» What you need to do
For this task, copy all of the data below exactly and skip the pictures.

» Input data
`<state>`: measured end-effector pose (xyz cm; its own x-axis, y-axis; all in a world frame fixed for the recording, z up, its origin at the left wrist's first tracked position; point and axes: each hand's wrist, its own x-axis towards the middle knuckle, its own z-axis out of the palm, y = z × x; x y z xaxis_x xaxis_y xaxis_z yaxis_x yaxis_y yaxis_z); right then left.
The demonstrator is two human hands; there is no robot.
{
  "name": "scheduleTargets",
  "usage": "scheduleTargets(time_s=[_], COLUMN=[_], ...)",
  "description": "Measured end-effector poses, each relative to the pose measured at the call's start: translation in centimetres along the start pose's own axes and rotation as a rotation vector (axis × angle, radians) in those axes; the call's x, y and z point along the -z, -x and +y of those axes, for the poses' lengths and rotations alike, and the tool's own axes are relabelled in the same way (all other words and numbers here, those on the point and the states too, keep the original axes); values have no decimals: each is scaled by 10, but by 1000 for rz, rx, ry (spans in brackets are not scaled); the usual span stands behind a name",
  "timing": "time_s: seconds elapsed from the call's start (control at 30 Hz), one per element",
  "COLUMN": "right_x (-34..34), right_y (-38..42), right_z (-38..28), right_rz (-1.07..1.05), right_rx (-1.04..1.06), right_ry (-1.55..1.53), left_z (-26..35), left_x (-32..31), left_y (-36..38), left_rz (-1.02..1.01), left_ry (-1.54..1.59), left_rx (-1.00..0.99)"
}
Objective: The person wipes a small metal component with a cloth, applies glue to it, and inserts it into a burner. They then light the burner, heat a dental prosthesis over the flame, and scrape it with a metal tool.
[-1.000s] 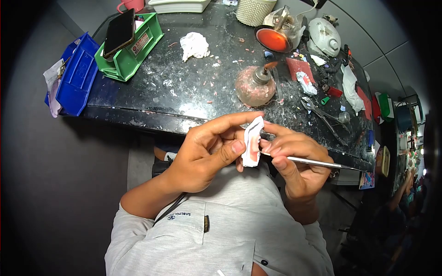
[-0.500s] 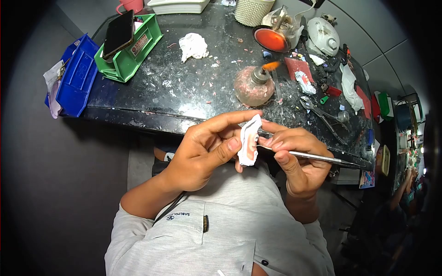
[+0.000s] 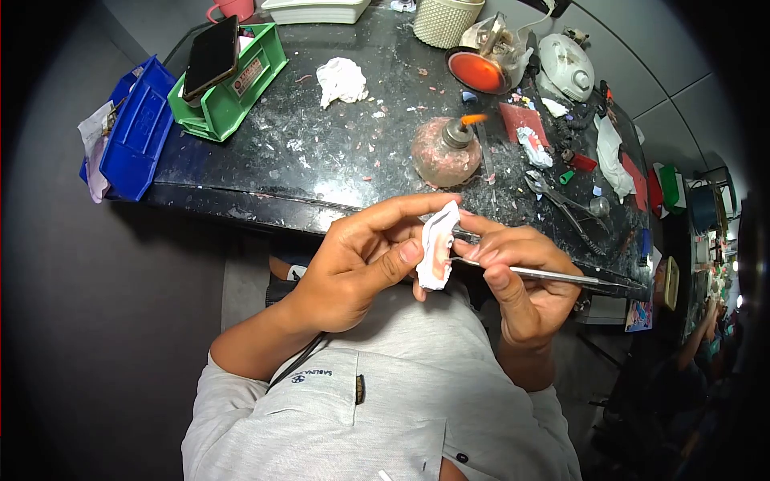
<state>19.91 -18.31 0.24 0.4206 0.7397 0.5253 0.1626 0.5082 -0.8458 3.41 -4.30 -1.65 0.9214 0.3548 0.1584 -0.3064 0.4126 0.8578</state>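
Observation:
My left hand (image 3: 361,260) is closed around a white plaster dental model (image 3: 436,248) that carries pink wax along one side. My right hand (image 3: 525,272) pinches a thin metal wax carver (image 3: 553,276) like a pen. The carver's tip meets the pink wax on the model's right side, and its other end points out to the right. Fingers of both hands come close together behind the model, where they are partly hidden. Just beyond the hands, on the bench, a round glass spirit lamp (image 3: 443,163) burns with an orange flame.
On the dark bench (image 3: 265,172) are a green bin (image 3: 249,88) with a phone (image 3: 212,58) on it, a blue bin (image 3: 144,132), crumpled white tissue (image 3: 342,82), pliers (image 3: 557,200), another dental model (image 3: 533,147) and a glowing red heater dish (image 3: 478,70). Another person's arm (image 3: 699,333) shows far right.
The view has shifted slightly. Both hands keep their hold on the model and carver, with the carver's tip still at the wax. The lamp's flame flickers.

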Motion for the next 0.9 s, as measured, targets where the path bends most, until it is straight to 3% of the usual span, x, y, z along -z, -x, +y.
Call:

» Answer to this problem
`<state>`: measured end-effector pose (xyz cm; its own x-axis, y-axis; all in a world frame fixed for the recording, z up, its origin at the left wrist's first tracked position; point and axes: each hand's wrist, its own x-axis towards the middle knuckle, its own z-axis out of the palm, y = z × x; x y z xaxis_x xaxis_y xaxis_z yaxis_x yaxis_y yaxis_z); right then left.
The demonstrator is two human hands; there is no robot.
{
  "name": "scheduleTargets",
  "usage": "scheduleTargets(time_s=[_], COLUMN=[_], ...)",
  "description": "Measured end-effector poses, each relative to the pose measured at the call's start: translation in centimetres along the start pose's own axes and rotation as a rotation vector (axis × angle, radians) in those axes; the call's x, y and z point along the -z, -x and +y of those axes, for the poses' lengths and rotations alike, and the tool's own axes are relabelled in the same way (all other words and numbers here, those on the point and the states too, keep the original axes); values have no decimals: each is scaled by 10, but by 1000 for rz, rx, ry (spans in brackets are not scaled); the usual span stands behind a name",
  "timing": "time_s: seconds elapsed from the call's start (control at 30 Hz), one per element",
  "COLUMN": "right_x (-34..34), right_y (-38..42), right_z (-38..28), right_rz (-1.07..1.05), right_rx (-1.04..1.06), right_ry (-1.55..1.53), left_z (-26..35), left_x (-32..31), left_y (-36..38), left_rz (-1.02..1.01), left_ry (-1.54..1.59), left_rx (-1.00..0.99)"
}
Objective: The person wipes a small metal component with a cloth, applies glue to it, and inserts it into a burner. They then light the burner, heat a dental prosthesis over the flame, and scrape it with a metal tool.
[-1.000s] 
[-0.500s] 
[+0.000s] 
<state>19.91 -18.31 0.24 0.4206 0.7397 0.5253 0.1626 0.5082 -0.8458 3.41 -4.30 -1.65 0.9214 0.3548 0.1584 -0.3064 0.4126 0.8578</state>
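Observation:
My left hand (image 3: 361,260) is closed around a white plaster dental model (image 3: 436,248) that carries pink wax along one side. My right hand (image 3: 525,272) pinches a thin metal wax carver (image 3: 553,276) like a pen. The carver's tip meets the pink wax on the model's right side, and its other end points out to the right. Fingers of both hands come close together behind the model, where they are partly hidden. Just beyond the hands, on the bench, a round glass spirit lamp (image 3: 443,163) burns with an orange flame.
On the dark bench (image 3: 265,172) are a green bin (image 3: 249,88) with a phone (image 3: 212,58) on it, a blue bin (image 3: 144,132), crumpled white tissue (image 3: 342,82), pliers (image 3: 557,200), another dental model (image 3: 533,147) and a glowing red heater dish (image 3: 478,70). Another person's arm (image 3: 699,333) shows far right.
The view has shifted slightly. Both hands keep their hold on the model and carver, with the carver's tip still at the wax. The lamp's flame flickers.
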
Motion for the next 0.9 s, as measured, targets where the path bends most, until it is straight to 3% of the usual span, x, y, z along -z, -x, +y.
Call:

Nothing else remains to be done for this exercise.